In this case, comprehensively taking account of the purport of the entire arguments in the statement of evidence Nos. 1, 2, and 10 of evidence Nos. 2, 13 through 8 of this case, according to the issuance table of credit card sales slips, which are attached to the report of value-added tax at the place of business during the first taxable period from 2003 to 205 submitted by the Plaintiff, the Plaintiff was 106,443,064 won (21,914,200 won) out of the service fees separately stated in credit card sales slip at the time of the report of value-added tax for each taxable period, + 21,087,064 won + 15,268,200 won + 60 won in global income tax base at the time of the report of value-added tax for each taxable period, but the Plaintiff was 106,43,064 won in global income tax base at the time of the report of the above tax amount, and 30,000 won in global income tax base.
Therefore, since the plaintiff filed a return of value-added tax with the service fee as the service fee imposed and appropriated it as his income, it cannot be excluded from the tax base of value-added tax and special consumption tax pursuant to Article 48 (9) of the Enforcement Decree of the Value-Added Tax Act and Article 2 (1) 11 of the Enforcement Decree of the Special Consumption Tax Act. In addition, as to the fact that the plaintiff did not withhold the service fee income from the service fee and actually paid the relevant service fee, it is not sufficient to recognize it only by the statement of the evidence No. 9 and No. 10, and there is no other evidence to acknowledge it, it shall not be excluded from the tax
The plaintiff's assertion on this part is without merit.

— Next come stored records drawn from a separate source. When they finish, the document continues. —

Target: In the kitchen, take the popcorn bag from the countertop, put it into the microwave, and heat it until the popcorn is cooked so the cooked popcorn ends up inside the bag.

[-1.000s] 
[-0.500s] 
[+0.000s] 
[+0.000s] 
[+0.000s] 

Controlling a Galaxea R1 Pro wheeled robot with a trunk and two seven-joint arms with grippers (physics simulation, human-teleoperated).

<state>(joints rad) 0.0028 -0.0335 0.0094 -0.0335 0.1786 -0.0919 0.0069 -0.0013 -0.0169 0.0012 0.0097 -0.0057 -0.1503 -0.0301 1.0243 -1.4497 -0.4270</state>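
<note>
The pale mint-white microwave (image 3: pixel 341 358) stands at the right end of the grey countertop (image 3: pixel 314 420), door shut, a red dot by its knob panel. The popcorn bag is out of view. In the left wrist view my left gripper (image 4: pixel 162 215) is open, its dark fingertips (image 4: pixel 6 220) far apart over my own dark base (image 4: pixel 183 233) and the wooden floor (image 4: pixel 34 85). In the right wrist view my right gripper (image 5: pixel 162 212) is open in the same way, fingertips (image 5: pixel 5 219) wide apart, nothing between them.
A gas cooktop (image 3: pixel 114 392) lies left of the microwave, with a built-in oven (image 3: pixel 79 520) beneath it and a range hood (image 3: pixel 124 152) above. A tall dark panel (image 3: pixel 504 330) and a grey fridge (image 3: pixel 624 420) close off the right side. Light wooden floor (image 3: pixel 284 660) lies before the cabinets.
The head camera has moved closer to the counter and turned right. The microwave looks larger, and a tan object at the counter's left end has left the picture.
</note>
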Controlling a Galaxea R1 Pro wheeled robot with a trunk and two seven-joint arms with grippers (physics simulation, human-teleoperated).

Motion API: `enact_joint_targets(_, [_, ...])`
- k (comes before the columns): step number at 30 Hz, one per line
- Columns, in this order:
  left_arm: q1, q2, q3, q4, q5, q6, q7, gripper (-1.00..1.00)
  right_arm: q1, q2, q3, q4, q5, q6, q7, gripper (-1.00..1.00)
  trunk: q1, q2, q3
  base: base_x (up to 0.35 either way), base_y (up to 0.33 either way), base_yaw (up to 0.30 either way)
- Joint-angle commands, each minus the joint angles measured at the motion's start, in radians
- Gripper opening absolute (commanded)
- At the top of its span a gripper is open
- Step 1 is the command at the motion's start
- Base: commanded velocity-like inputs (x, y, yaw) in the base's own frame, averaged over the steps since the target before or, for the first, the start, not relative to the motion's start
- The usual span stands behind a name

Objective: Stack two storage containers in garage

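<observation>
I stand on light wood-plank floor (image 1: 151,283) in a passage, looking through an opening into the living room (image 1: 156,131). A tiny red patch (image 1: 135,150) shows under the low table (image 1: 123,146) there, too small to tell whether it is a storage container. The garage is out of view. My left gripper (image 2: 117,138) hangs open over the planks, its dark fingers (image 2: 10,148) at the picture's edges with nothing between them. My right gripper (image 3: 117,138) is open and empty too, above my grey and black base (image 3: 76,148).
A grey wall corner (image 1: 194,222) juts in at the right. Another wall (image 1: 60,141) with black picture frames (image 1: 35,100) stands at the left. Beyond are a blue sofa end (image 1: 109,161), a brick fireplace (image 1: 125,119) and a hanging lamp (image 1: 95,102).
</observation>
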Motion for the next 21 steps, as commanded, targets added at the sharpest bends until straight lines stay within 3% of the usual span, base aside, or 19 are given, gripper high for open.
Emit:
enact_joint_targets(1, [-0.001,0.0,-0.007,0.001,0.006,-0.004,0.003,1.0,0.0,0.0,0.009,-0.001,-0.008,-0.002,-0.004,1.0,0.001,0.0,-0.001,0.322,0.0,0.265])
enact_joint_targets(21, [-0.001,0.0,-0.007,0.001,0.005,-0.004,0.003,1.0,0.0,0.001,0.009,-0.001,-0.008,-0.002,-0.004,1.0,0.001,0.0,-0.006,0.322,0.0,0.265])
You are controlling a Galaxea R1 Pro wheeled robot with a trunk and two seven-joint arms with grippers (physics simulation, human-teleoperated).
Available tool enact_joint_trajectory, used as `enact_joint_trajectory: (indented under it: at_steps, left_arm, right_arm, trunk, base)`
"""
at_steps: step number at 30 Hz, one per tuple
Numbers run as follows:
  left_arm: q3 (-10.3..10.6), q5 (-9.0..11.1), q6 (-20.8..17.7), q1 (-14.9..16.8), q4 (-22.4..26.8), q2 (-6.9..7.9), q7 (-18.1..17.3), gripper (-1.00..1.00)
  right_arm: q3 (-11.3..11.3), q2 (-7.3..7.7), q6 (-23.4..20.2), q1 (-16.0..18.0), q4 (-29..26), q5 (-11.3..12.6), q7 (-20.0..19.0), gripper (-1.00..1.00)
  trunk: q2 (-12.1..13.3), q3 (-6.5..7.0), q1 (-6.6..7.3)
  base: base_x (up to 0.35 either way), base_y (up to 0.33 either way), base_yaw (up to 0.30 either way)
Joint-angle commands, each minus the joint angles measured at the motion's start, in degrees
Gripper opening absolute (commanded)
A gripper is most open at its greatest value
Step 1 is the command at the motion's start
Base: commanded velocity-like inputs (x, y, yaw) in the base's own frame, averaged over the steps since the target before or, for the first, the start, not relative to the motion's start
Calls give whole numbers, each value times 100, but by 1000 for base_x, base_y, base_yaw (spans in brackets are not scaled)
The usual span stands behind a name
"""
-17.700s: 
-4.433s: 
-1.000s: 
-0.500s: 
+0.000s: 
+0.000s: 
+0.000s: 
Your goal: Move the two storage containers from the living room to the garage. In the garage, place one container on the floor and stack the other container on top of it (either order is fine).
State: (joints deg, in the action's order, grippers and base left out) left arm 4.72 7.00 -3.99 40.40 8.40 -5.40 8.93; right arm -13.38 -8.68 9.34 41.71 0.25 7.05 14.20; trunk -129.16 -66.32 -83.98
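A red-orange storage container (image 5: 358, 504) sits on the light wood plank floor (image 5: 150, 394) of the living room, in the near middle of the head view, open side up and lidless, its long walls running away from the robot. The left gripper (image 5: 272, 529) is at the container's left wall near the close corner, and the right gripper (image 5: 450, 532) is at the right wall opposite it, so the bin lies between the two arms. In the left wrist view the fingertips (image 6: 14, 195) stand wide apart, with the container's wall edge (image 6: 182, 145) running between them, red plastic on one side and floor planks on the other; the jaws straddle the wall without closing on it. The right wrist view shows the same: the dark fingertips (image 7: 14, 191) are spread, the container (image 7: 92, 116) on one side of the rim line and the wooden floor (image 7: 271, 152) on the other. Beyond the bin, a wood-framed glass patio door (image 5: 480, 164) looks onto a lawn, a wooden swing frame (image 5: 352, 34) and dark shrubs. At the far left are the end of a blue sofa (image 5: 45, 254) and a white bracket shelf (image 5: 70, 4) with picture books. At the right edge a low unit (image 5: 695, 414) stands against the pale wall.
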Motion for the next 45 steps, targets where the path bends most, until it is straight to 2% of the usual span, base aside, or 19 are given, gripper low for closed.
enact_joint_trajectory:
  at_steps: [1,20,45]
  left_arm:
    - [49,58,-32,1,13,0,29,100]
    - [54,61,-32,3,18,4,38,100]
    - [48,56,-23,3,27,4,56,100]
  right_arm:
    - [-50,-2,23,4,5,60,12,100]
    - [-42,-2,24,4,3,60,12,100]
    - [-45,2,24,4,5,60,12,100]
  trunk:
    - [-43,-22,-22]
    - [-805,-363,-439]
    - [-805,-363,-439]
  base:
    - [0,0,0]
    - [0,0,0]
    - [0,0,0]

(2) As to the second argument
According to Gap evidence Nos. 13-1 through 26, Eul evidence Nos. 16, Eul evidence Nos. 17-1 through 26, the defendant sent 26 of the above tax payment notice to the plaintiff's domicile on May 8, 2008 at ○○○○-gu 853 1403 o's apartment complex, which is the plaintiff's domicile, at 103 o's 16:10 o's 16:0 o's o's o's o's o's o's o's 103 o's o's o's o's 13 o's o's o's o's o's o's o's o's o's o's o's o's o'
(3) As to the fifth argument
According to Article 13 (1) and (2) of the Special Consumption Tax Act, if a person liable to pay special consumption tax fails to file a return, an amount equivalent to 10/100 of the amount of unpaid special consumption tax (an amount equivalent to 10/100 of the amount of unpaid tax) shall be added to the amount of payable tax if the amount of unpaid additional tax is not paid or the amount paid falls short of the amount of payable tax, the amount of unpaid additional tax (an interest rate prescribed by Presidential Decree in consideration of the interest rate applied by X financial institutions to overdue loans from
In this case, according to the above, the plaintiff did not report each of the special consumption tax of this case. The defendant imposed the non-reported additional tax and the non-paid additional tax for the period from the day following the due date of payment to the date of payment notice while making the first disposition, which the plaintiff made the second disposition, and then imposed the special consumption tax of 9,330,730 won (one-year period, 4,286,290 won + 2,625,520 won during the second year of 2003 + 2,625,520 won during the second year of 203 + 2,418,920 won during the first year of 205) by reducing the non-paid additional tax by the due date of the initial disposition (2,418,920.1 December 1, 2006). The defendant's disposition of such additional tax is legitimate under the above-mentioned related Acts and subordinate statutes, and therefore, this part of the plaintiff's assertion
(4) As to the fourth argument
According to the above facts, according to the defendant's initial disposition on November 27, 2007, the plaintiff paid increased 140720 won, education tax 2,607,790 won, additional 76,690 won, and 2,625,520 won of special consumption tax, and 2,625,520 won of special consumption tax, according to the defendant's initial disposition on November 27, 2007. However, there is no evidence to deem that the defendant arbitrarily appropriated the amount different from the plaintiff's intent, the plaintiff's assertion on this part is
3. Conclusion
Therefore, the plaintiff's claim of this case is dismissed as it is without merit. It is so decided as per Disposition.